Dr. Dinarello published his first paper in 1977. His revelation was initially hammered. “The Germans wrote papers against it,” he said. “They said. ‘He’s got contamination.’”
Slowly, though, the reality sank in.
In fact, in Ermatingen in 1979, Switzerland hosted the Second Lymphokine Workshop. The assembled, having accepted the notion, decided to give a new name to these so-called mediators. Henceforth, a leukocytic pyrogen would be known as an interleukin. Inter from a root for “means of communication.” Leuk from the Greek root for white, as in leukocyte (white blood cell).
Broadly, the leukocytic pyrogen was a kind of mediator, communicator.
Interleukin-1, the first interleukin, was born. Dr. Dinarello might fairly be called its midwife. Armed with this knowledge alone, you’re on your way to earning a bachelor’s degree in immunology.

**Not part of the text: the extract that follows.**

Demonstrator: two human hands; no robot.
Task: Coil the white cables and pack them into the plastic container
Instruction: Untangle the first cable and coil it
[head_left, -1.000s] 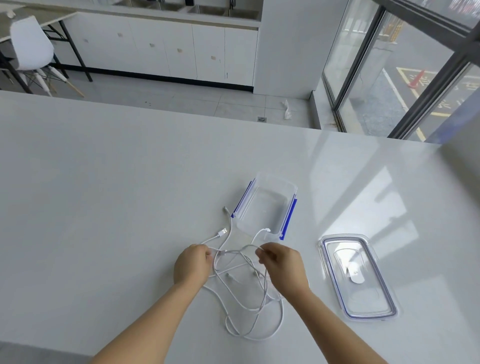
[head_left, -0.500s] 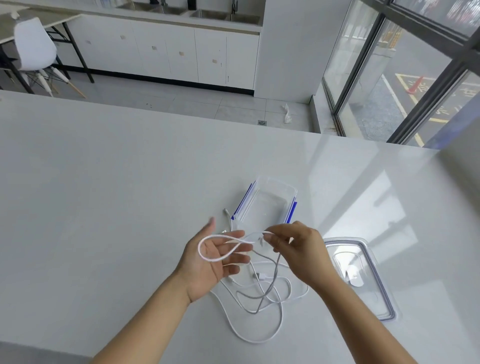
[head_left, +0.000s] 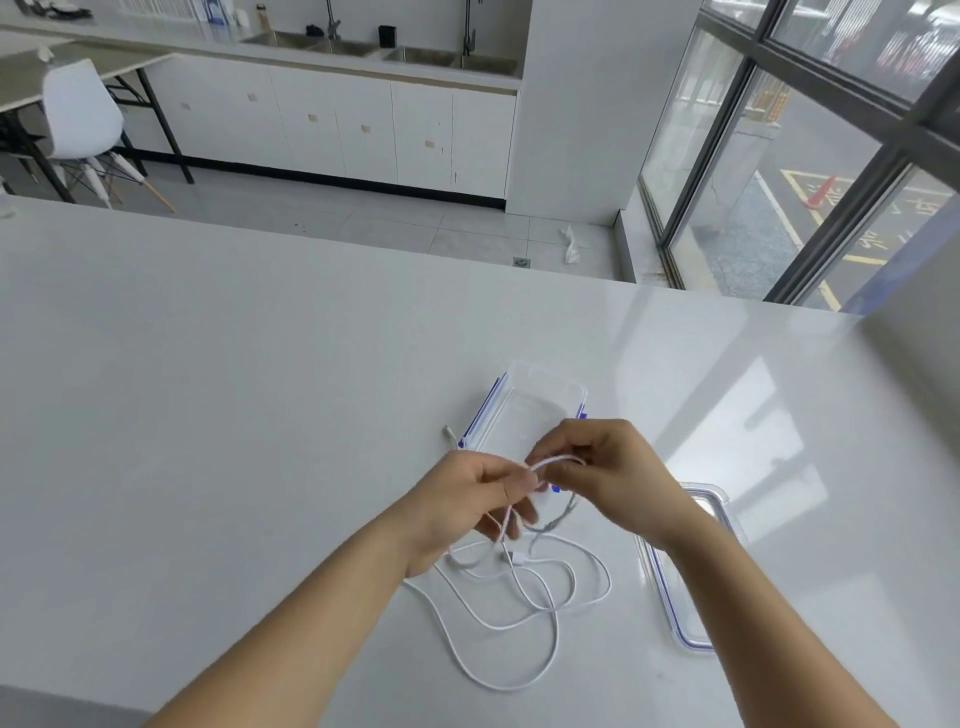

The story doesn’t quite end there. Maybe the most important part was yet to come, and it would make Dr. Dinarello quite a controversial figure.
One Saturday morning in the mid-1970s, there on the eleventh floor of Building 10, Dr. Dinarello was working with another scientist, playing around with his purified molecule. They wanted to see if interleukin-1 had any impact on the larger immune system. Did it do something besides stimulate fever?

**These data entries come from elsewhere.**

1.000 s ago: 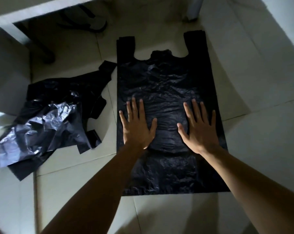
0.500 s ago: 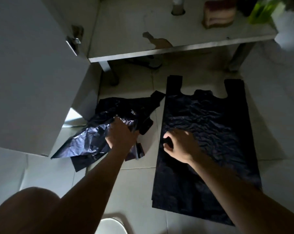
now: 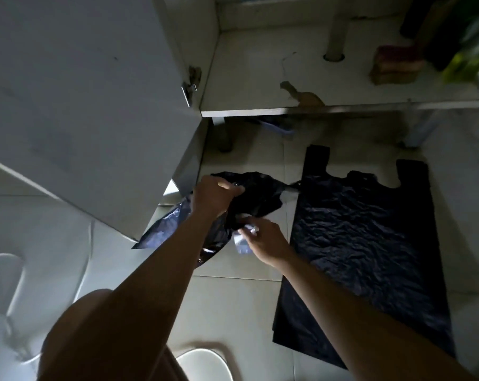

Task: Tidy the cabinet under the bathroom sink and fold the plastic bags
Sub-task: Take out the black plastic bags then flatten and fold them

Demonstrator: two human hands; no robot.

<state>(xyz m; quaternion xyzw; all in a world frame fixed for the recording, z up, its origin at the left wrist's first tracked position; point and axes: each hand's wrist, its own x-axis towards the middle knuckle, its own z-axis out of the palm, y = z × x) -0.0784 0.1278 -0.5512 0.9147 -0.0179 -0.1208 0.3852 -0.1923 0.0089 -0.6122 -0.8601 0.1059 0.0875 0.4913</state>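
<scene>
While gripping the crumpled bag [image 3: 257,193] up top with the left hand [image 3: 216,193] and pinching a lower fold with the right hand [image 3: 263,240], just left of the flat bag [image 3: 364,243] on the floor [image 3: 232,298], had zero bags folded yet and the open cabinet [image 3: 315,108] left to sort, by the looks of it.

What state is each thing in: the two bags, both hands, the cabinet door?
flat bag, spread out on the floor, not folded.
crumpled bag, bunched up, held by both hands.
left hand, grips the crumpled bag.
right hand, pinches the crumpled bag lower down.
cabinet door, swung open.
</scene>
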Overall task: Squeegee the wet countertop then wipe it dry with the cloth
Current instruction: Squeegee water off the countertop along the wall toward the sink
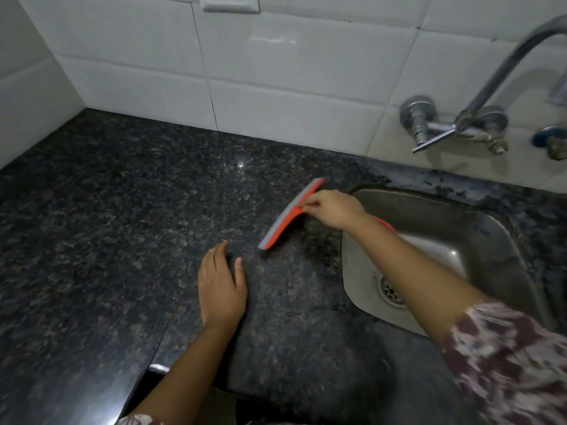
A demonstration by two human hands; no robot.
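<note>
A: What lies nearest?

B: The near edge of the dark speckled granite countertop [122, 240], glossy, with a seam running from that edge toward the middle. At the near right, a sleeve of maroon-and-white patterned fabric [506, 363] covers the upper part of the right arm.

A: And the hands?

B: The left hand [221, 286] rests flat on the stone, palm down, fingers together and loosely extended, gripping nothing. It sits near the middle of the counter, just left of the sink.

A: The right one?

B: The right hand [333, 210] reaches farther out across the sink's near-left corner and is closed around the handle of the orange plastic squeegee with a grey rubber blade [291, 213]. The blade lies diagonally on the counter, its near end pointing toward the left hand, its far end toward the wall. Blade and left hand are near but apart.

A: Is the surface wet?

B: I cannot tell; it shines, with a small glint of light toward the back.

A: What is on the right?

B: A stainless steel sink basin [475, 234] set into the stone, round drain toward its near side. Its surround looks blotchy along the far rim.

A: And beyond?

B: A wall of large white glossy tiles [276, 72], meeting a second tiled wall at the far left corner. A chrome wall-mounted tap with a curved spout [460, 124] stands above the sink, and a white switch plate [230, 3] sits at the top edge.
</note>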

In rough terms, the experiment involved giving a deadened human virus to a rab
bit, stimulating interleukin, injecting that product into a mouse, and looking for a T cell reaction. To measure the reaction, they then went into the “counting room,” where the machine that measured the radioactive labeling would click, like a Geiger counter, when measuring a particular molecule or cell.

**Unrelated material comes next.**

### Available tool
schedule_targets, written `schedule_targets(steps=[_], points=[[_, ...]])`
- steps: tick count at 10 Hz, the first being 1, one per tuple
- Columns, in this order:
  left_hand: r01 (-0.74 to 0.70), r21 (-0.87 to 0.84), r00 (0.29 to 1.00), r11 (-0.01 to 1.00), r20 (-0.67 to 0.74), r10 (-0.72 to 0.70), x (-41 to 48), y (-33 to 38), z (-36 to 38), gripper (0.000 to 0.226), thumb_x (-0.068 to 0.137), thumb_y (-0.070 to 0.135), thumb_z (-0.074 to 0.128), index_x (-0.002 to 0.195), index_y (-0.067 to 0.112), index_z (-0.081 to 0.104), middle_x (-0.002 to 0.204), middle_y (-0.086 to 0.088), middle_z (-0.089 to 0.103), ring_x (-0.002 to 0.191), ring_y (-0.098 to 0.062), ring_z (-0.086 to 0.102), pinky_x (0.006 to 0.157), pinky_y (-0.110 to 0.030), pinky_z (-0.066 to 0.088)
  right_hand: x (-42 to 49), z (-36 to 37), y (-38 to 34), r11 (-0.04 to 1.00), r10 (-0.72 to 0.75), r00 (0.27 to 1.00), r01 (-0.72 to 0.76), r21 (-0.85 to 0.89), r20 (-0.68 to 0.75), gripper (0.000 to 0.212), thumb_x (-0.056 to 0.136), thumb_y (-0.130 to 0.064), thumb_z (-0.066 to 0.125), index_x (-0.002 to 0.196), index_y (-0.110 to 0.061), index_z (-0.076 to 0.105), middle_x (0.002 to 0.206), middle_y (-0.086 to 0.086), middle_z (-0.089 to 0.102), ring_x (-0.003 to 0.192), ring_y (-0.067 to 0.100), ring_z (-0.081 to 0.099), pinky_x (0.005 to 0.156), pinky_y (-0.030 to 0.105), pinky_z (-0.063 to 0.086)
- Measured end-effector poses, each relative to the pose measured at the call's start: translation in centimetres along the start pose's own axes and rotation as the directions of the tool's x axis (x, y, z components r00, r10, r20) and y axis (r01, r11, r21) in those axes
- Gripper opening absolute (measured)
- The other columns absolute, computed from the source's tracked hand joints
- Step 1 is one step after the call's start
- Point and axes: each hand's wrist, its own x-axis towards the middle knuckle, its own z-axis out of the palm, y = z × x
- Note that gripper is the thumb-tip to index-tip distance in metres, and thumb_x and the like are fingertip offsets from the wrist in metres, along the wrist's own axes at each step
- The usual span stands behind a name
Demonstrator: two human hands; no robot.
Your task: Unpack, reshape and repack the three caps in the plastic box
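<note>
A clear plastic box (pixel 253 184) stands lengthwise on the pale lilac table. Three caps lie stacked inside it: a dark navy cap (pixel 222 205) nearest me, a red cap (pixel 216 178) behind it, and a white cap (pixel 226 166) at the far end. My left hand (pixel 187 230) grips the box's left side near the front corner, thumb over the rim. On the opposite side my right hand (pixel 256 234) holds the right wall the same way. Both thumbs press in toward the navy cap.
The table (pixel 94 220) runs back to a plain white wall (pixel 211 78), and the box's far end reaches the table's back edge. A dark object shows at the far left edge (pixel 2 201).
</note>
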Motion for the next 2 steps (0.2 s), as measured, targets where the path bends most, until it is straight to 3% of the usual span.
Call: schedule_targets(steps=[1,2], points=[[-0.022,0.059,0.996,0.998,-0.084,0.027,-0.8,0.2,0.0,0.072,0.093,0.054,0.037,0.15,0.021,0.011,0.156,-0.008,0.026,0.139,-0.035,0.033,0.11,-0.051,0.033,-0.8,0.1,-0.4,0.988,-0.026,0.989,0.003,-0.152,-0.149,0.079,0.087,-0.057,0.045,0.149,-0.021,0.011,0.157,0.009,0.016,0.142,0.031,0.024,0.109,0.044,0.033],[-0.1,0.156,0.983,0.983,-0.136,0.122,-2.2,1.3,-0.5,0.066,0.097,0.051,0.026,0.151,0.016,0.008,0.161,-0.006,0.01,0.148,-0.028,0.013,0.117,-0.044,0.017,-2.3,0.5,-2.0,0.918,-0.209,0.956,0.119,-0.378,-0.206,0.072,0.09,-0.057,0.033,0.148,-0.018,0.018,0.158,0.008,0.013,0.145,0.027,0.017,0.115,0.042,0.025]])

“We’re watching every two counts to see if the T cells are activated. All of a sudden, the counter went berserk. Ba-bid-a-ba-bid-a. It was like a science fiction movie,” Dr. Dinarello related. Another scientist in the room was the one who had been working with the mice and T cell stimulation. As they watched the clicker go wild, indicating a massive increase in T cells, “Lanny says to me: ‘What the hell did you give me?’” Dr. Dinarello said. “‘This is a millionfold more active than I’ve ever seen.’”
What did this mean?
At the most basic level, it meant that the interleukin-1 was inducing not just fever but also a T cell response.
So what?
Recall that much of immunology was still focused on the prominence of the T cell and B cell, but particularly the T cell as the commander in chief in the alliance. Now, though, it looked like the macrophage was prompting the T cell, not the other way around.
“From 1976 to 1979, I was scared shitless to publish it,” Dr. Dinarello said. “How can a molecule produced by a human monocyte that causes fever in rabbits also cause a lymphocyte reaction in mice? It was heresy for immunologists.” Dr. Dinarello’s idea, which ultimately would be proven correct, goes to the heart of how we now understand the immune system, and also how we’ve come to try to manage and even manipulate it—in cases like those involving Jason, Merredith, Linda, and Bob.
This era, which is still ongoing, involves the discovery of dozens of powerful molecules that show the extraordinary complexity of our elegant defense, the multiple actors with overlapping duties, wonders of science as strange as any fiction. Enter Flash Gordon.